### EXERCISE OBJECTIVE
Determine how many lines of the material below contain "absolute". Report only that figure.

### INPUT DATA

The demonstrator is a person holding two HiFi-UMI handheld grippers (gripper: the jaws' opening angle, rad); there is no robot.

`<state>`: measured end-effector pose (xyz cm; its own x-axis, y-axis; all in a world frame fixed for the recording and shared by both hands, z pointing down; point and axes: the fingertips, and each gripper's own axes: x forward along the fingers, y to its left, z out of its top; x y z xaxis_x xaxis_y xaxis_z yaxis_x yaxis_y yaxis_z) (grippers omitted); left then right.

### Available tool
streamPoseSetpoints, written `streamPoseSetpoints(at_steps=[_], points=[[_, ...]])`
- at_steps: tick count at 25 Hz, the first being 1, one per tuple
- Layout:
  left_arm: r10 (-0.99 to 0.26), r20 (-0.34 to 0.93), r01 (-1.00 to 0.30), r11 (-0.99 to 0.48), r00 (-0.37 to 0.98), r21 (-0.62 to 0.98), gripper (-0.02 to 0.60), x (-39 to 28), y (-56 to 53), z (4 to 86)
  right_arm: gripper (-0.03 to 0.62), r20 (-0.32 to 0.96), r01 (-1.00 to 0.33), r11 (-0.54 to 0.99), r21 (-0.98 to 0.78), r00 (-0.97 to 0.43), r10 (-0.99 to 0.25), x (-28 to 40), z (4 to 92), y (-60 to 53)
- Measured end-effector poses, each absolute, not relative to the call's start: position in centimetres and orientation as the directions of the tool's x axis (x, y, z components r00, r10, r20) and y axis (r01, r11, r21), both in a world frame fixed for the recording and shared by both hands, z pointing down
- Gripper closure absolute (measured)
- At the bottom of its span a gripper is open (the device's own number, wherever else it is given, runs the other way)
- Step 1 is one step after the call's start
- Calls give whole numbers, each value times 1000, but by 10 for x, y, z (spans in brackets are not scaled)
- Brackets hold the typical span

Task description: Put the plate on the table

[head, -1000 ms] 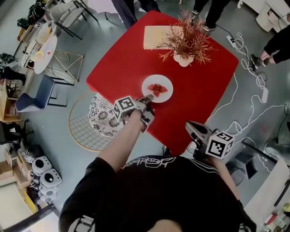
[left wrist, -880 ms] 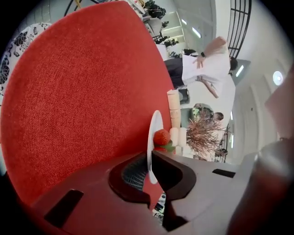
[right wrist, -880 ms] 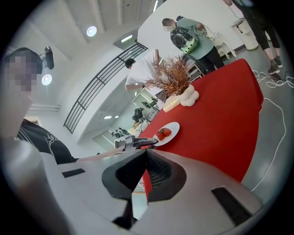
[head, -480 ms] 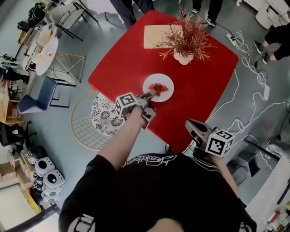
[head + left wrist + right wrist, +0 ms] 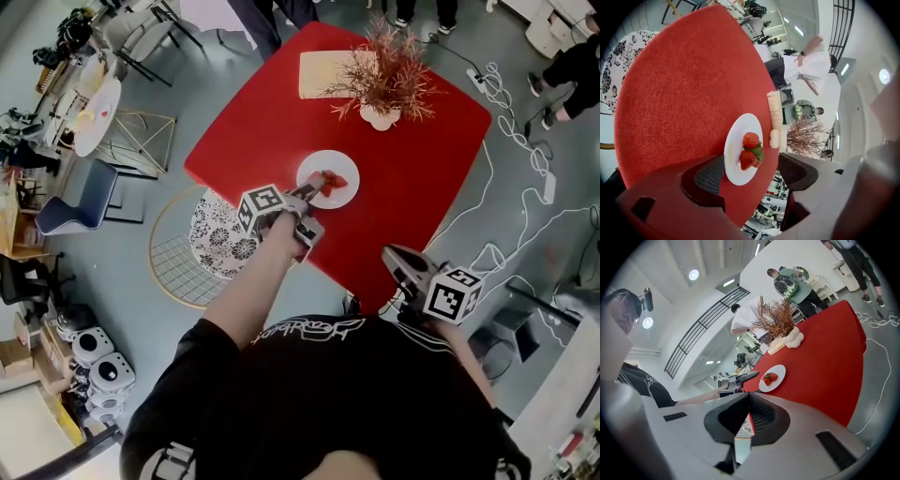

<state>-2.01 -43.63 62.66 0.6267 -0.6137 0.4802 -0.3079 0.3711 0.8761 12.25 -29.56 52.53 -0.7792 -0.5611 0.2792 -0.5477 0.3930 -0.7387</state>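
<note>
Left tool (image 5: pixel 307 194) opening around plate (image 5: pixel 340 193) rim near table (image 5: pixel 412 187) edge.

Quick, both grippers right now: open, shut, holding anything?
Left gripper: jaws opening, plate between them, not gripped.
Right gripper: jaws shut, empty.

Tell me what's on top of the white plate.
Two red strawberries with some green leaf between them lie near the middle of the plate, which rests on the red table. The patch of plate under the fruit is covered, so anything beneath it cannot be seen.
</note>
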Motion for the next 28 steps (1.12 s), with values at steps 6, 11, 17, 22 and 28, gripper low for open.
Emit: streamPoseSetpoints(at_steps=[6, 11, 17, 22, 28], points=[[-612, 465, -293, 365, 640, 884, 221, -26, -421, 624, 586, 287, -556, 388, -735, -773, -566, 118, 523, -284], [-606, 360, -264, 245, 709, 933, 224, -22, -403, 591, 586, 288, -565, 410, -716, -774, -564, 110, 513, -275], [-601, 140, -221, -64, 787, 973, 420, -20, -362, 507, 586, 243, -555, 465, -690, -783, -573, 90, 481, -255], [-501, 25, -273, -428, 865, 862, 563, -24, -296, 435, 586, 184, -537, 538, -650, -798, -573, 59, 446, -223], [-332, 45, -301, -779, 942, 550, 572, -25, -191, 379, 586, 158, -543, 600, -587, -804, -573, 21, 415, -168]])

### OUTPUT FOR THIS TASK
2